* _WORK REQUEST_:
Only the lines below, from the one with "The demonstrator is" through the one with "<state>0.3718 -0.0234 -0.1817", are to be written out, exactly.

* _Items listed in a dataset_:
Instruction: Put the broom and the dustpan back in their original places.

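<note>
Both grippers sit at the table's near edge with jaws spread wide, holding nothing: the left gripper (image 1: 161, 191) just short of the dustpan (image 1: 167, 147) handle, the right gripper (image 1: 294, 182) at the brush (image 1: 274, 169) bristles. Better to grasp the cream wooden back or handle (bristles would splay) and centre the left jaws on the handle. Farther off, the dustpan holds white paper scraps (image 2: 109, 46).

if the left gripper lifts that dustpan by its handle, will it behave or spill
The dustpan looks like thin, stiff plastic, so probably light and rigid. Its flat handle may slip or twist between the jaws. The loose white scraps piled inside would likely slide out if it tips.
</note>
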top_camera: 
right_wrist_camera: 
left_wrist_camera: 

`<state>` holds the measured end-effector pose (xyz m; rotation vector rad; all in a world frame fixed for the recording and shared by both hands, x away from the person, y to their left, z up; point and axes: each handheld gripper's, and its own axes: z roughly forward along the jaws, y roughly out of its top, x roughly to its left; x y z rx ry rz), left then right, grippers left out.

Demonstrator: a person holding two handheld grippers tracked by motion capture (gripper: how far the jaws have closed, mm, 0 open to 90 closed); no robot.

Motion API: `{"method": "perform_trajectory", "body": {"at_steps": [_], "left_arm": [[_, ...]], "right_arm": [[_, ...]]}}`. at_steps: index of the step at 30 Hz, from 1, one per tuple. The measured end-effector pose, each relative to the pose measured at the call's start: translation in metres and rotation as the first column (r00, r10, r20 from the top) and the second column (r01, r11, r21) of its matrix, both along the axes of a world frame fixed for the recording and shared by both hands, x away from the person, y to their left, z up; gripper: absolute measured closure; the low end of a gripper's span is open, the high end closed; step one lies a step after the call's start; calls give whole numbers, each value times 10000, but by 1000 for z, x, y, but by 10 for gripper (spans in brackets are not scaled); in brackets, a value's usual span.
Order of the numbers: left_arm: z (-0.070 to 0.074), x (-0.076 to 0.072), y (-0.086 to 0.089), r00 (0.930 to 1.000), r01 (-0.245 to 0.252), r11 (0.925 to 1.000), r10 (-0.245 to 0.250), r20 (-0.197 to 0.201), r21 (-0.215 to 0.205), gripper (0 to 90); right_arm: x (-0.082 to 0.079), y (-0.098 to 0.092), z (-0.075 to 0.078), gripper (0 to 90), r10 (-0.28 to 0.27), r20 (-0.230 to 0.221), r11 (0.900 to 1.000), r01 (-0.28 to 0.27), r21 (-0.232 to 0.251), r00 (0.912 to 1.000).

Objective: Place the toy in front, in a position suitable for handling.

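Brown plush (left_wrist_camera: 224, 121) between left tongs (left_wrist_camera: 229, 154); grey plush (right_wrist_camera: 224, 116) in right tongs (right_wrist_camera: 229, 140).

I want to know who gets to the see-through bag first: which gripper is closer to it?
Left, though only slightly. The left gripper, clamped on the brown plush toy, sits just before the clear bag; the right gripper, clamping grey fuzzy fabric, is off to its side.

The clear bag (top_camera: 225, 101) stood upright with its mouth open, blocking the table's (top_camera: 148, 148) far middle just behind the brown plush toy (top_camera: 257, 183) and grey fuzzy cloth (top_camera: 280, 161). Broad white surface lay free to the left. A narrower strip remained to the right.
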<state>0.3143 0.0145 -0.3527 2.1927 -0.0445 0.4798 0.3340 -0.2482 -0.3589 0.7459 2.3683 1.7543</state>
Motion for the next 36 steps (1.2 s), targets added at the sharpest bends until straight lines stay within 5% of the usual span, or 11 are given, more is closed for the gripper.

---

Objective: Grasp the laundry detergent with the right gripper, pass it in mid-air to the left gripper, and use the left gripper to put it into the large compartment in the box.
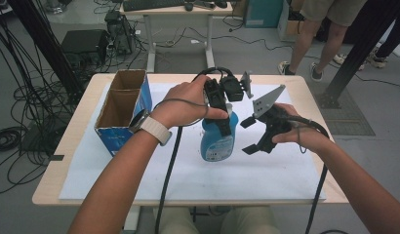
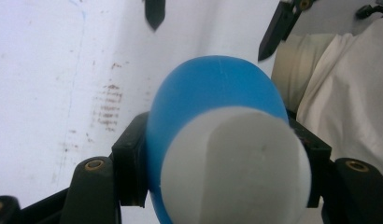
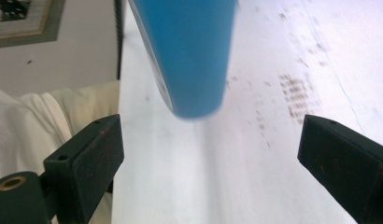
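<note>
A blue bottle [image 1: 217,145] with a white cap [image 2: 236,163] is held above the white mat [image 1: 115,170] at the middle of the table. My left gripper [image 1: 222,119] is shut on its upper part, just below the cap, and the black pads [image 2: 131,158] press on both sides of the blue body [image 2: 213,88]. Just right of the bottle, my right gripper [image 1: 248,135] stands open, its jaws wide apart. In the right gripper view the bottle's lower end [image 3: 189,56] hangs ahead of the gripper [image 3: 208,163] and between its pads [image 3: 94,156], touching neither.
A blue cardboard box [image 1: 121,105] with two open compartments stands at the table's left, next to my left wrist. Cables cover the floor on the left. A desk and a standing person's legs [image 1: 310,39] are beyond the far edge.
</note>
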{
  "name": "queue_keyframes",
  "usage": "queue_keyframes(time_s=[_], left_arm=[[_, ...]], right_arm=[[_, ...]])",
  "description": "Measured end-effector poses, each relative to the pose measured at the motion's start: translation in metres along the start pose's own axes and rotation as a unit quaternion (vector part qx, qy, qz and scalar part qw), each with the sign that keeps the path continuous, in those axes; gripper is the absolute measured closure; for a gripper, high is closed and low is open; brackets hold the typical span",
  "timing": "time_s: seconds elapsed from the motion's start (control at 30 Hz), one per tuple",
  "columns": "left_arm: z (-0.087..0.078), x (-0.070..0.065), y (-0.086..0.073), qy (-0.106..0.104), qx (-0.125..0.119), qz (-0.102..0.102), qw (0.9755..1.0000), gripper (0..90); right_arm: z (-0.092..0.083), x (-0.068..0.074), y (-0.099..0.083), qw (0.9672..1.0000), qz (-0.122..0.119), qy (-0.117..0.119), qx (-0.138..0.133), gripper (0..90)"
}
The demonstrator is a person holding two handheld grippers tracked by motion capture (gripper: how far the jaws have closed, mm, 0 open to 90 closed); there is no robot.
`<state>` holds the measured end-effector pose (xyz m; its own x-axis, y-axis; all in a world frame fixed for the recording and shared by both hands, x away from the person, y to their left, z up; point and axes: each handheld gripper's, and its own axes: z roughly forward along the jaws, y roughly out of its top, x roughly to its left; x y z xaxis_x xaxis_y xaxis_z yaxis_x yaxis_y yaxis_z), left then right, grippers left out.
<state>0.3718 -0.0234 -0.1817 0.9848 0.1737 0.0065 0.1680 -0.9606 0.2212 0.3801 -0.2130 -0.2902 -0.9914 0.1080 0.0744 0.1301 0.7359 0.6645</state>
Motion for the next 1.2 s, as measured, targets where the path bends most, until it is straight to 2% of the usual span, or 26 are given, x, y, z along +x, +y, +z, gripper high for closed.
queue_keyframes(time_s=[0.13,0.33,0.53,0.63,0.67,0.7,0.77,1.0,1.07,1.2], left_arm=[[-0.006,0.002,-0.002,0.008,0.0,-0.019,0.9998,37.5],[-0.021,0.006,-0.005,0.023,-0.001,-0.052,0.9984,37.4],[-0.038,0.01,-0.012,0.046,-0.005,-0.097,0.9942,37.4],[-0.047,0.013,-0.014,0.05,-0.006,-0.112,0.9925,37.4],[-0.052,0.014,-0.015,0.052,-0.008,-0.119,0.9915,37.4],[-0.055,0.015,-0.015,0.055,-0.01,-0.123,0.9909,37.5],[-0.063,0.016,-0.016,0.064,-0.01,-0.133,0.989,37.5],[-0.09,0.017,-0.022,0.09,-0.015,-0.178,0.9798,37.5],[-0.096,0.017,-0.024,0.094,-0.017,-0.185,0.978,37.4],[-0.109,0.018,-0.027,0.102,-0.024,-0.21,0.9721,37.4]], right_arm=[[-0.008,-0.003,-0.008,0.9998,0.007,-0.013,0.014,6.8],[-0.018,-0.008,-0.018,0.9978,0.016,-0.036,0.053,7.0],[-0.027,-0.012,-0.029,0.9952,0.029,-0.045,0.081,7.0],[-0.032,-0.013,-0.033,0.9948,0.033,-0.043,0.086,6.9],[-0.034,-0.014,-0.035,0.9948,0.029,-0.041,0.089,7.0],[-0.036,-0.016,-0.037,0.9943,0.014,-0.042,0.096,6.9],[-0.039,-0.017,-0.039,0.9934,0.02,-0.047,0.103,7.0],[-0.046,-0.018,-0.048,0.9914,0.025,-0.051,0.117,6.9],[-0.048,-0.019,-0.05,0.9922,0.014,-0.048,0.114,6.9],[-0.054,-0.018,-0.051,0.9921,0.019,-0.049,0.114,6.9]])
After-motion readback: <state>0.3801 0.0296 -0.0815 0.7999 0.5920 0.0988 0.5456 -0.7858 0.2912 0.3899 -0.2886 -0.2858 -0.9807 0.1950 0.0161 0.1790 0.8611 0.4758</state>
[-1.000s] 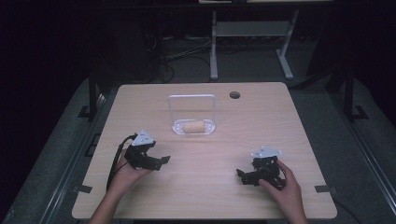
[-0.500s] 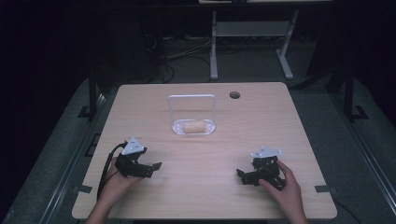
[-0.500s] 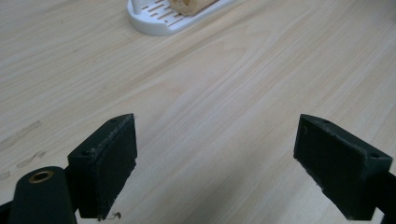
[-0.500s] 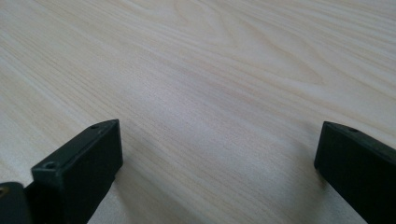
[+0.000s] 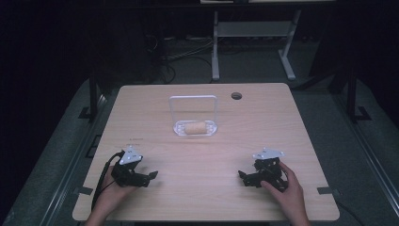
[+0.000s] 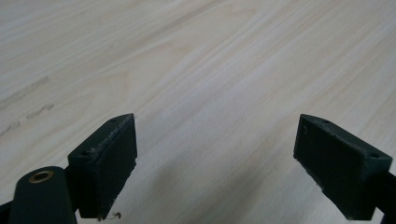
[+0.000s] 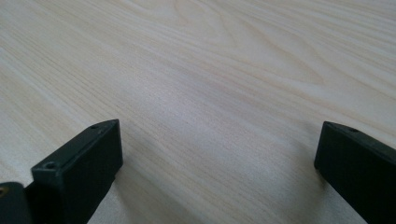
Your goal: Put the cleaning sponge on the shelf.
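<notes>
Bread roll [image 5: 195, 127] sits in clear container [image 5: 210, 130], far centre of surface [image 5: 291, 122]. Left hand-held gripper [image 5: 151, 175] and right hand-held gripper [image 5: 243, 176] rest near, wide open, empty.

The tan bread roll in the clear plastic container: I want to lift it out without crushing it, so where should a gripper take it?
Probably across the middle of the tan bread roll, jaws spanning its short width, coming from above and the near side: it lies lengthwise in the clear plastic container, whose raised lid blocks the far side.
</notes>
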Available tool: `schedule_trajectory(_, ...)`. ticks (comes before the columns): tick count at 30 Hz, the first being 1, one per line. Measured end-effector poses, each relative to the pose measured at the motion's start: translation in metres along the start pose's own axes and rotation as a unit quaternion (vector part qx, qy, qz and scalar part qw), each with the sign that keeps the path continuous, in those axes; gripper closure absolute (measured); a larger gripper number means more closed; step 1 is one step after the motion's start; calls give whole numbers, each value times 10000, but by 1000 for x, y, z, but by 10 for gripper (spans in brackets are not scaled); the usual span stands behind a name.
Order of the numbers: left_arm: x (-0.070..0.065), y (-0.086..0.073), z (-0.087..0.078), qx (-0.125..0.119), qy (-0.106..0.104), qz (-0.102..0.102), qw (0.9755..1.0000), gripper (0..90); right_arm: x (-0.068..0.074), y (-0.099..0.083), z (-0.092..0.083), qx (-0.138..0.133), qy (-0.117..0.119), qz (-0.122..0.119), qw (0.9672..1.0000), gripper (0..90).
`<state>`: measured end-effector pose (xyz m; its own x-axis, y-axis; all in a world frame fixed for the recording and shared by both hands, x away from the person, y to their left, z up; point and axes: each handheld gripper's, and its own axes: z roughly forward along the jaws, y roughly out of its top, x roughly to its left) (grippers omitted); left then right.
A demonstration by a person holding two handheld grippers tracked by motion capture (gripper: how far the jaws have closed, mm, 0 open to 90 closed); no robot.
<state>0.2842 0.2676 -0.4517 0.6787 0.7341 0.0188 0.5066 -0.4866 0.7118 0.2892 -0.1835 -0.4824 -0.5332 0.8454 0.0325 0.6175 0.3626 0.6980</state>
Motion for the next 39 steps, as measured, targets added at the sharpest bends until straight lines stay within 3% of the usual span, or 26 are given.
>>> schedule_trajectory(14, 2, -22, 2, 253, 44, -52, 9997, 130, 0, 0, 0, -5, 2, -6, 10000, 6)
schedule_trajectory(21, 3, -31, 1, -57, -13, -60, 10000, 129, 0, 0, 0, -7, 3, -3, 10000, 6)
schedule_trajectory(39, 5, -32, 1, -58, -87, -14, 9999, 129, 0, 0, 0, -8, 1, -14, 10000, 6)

* _EXPECTED OUTPUT_:
The demonstrator is a person holding two handheld grippers tracked by motion capture (gripper: how far the jaws have closed, mm, 0 open to 90 closed); there is no robot.
`<state>` holds the measured end-effector pose (xyz m; its own x-axis, y-axis; all in a world frame fixed for the recording and shared by both hands, x away from the person, y to their left, z up; point and axes: each handheld gripper's, and its own axes: z roughly forward along the jaws, y roughly out of its top, x roughly to its left; x y z xaxis_x xaxis_y xaxis_z yaxis_x yaxis_y yaxis_z), left then right, grippers left out.
<state>0.3718 -0.0234 -0.1817 0.9848 0.1737 0.0065 0.1680 -0.9606 0.2212 0.3801 -0.2130 -0.2902 -0.9914 0.1080 0.0744 0.1301 0.7359 0.6645</state>

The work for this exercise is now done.